Testing for a Unit Root and Structural Break Using SAS Software
This chapter employs SAS software to test for a unit root and structural break in a time series. We demonstrate, using the U.S. consumer price index (CPI) as a case study, how to test for a unit root using the Dickey-Fuller test; the Phillips-Perron test; and the Kwiatkowski, Phillips, Schmidt, and Shin test. Testing for a unit root determines whether the data series is stationary and if the series has a constant mean and variance over time. A basic ordinary least squares (OLS) analysis assumes that data is stationary. If the data is nonstationary, the OLS results are not reliable.
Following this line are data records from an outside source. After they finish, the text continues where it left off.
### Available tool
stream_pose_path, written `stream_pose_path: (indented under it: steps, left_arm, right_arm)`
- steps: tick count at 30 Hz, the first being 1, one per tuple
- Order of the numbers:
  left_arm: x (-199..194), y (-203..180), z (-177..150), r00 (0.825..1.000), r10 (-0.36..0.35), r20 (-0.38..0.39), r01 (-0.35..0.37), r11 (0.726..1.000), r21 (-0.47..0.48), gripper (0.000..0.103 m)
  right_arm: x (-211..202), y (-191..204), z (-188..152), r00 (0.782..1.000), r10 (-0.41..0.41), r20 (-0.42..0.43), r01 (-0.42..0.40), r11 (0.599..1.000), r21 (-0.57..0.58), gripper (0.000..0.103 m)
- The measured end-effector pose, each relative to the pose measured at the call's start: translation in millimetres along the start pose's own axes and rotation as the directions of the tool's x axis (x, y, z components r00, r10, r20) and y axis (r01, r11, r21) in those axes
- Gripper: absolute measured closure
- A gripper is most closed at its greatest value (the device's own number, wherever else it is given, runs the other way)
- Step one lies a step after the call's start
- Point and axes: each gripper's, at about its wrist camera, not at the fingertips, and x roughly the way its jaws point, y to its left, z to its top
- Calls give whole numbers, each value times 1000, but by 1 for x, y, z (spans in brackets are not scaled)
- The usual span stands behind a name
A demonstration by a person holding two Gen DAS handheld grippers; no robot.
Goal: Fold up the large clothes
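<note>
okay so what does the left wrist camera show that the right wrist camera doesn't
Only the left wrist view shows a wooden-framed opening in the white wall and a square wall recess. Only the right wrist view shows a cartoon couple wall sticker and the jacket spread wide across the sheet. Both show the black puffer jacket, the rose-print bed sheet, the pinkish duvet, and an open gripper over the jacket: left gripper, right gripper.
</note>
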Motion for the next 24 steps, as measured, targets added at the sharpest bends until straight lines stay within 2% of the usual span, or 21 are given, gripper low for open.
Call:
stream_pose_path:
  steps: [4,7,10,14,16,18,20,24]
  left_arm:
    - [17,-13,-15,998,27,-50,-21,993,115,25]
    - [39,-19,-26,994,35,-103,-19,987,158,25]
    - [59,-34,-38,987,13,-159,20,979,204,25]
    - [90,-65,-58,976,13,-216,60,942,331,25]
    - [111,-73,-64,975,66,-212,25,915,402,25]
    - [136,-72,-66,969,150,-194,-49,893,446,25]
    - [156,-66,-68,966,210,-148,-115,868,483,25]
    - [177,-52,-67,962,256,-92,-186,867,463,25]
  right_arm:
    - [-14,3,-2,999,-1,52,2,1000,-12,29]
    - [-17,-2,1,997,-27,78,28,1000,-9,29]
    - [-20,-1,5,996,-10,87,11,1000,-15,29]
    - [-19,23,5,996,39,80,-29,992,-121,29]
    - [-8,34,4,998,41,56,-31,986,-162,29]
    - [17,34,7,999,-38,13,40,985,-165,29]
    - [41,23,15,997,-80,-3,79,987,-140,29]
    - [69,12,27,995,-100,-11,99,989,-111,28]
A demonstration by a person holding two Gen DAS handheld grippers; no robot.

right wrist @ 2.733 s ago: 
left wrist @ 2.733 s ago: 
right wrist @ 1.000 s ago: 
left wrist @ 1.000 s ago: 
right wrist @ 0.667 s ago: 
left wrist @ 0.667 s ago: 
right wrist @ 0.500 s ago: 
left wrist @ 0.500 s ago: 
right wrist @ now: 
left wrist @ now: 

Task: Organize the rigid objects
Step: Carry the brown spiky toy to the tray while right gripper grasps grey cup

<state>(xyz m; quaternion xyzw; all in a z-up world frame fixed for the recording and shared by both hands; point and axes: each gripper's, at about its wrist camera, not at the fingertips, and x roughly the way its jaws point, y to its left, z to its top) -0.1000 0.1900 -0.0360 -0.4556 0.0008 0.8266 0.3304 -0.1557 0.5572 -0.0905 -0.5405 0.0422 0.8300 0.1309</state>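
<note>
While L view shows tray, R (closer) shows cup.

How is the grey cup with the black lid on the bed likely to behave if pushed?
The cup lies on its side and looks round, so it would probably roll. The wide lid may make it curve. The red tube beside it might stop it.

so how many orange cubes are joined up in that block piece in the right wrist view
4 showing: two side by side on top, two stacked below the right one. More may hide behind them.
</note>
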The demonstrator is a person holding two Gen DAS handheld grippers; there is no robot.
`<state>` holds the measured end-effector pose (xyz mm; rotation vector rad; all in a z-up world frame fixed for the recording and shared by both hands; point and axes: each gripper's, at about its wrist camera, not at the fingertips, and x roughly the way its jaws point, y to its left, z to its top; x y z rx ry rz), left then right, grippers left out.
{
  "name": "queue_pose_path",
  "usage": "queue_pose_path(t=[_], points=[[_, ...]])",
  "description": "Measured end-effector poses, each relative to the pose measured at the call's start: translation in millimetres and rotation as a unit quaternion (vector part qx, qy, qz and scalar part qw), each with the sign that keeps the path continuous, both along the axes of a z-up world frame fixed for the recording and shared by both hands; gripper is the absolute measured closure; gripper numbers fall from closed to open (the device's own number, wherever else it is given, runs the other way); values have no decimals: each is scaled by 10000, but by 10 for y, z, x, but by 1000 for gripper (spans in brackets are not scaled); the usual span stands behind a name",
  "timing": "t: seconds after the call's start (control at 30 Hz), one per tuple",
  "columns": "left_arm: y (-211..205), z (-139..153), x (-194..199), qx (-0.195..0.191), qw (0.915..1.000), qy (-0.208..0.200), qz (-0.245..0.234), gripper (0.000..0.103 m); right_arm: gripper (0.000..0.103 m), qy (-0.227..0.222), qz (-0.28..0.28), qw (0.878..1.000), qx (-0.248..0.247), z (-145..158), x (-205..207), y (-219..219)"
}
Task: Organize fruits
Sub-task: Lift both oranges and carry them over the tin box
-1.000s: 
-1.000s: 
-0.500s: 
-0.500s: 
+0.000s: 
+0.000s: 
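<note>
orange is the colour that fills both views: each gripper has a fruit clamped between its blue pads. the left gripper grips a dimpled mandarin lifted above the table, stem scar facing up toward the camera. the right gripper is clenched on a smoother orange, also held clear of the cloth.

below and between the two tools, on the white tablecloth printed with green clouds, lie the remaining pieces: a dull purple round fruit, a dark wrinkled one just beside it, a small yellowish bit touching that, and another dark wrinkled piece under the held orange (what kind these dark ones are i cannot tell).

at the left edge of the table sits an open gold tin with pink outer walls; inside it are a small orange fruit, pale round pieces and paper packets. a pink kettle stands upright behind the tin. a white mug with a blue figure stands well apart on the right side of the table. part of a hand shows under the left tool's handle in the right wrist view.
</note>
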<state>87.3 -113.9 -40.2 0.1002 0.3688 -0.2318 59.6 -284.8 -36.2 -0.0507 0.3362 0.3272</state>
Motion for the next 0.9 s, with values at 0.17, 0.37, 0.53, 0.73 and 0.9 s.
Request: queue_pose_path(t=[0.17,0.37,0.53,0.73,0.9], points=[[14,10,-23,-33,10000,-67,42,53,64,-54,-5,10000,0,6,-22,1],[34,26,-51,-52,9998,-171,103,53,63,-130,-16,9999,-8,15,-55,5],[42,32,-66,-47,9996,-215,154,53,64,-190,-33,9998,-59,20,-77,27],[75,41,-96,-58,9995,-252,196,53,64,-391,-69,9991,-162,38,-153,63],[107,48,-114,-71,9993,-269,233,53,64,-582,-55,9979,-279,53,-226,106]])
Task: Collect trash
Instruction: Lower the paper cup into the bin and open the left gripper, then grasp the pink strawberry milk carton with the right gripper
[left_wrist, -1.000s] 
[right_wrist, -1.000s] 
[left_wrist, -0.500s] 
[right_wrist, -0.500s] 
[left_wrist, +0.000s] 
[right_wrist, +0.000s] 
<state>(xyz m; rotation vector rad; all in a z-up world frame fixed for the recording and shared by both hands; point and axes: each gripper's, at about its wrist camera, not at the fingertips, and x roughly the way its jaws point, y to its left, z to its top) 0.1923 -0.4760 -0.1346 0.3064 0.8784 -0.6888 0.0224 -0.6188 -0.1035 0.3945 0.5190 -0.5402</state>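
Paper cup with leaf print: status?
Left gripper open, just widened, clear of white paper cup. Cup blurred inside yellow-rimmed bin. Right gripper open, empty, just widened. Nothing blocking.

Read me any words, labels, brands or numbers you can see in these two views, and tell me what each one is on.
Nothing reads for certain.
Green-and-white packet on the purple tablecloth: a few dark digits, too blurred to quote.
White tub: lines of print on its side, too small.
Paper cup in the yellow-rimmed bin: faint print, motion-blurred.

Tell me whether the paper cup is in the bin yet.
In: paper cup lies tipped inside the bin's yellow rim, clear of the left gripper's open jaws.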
Another important feature of applied econometric analysis is to identify whether a time series contains a structural break. Furthermore, if an economic, financial, or business data series contains a structural break, then the series acts differently during different periods. Therefore, any estimated relationship in one time period does not work in another time period. Three different approaches are utilized to identify a structural break in the U.S. home prices: (1) a dummy-variable method, (2) the Chow test, and (3) the state-space approach. Last, the application of the Hodrick-Prescott (HP) filter is shown using the U.S. corporate profits series.
TESTING A UNIT ROOT IN A TIME SERIES: A CASE STUDY OF THE U.S. CPI
Is there an underlying pattern to a time series that could mislead analysts when they attempt to identify the behavior ...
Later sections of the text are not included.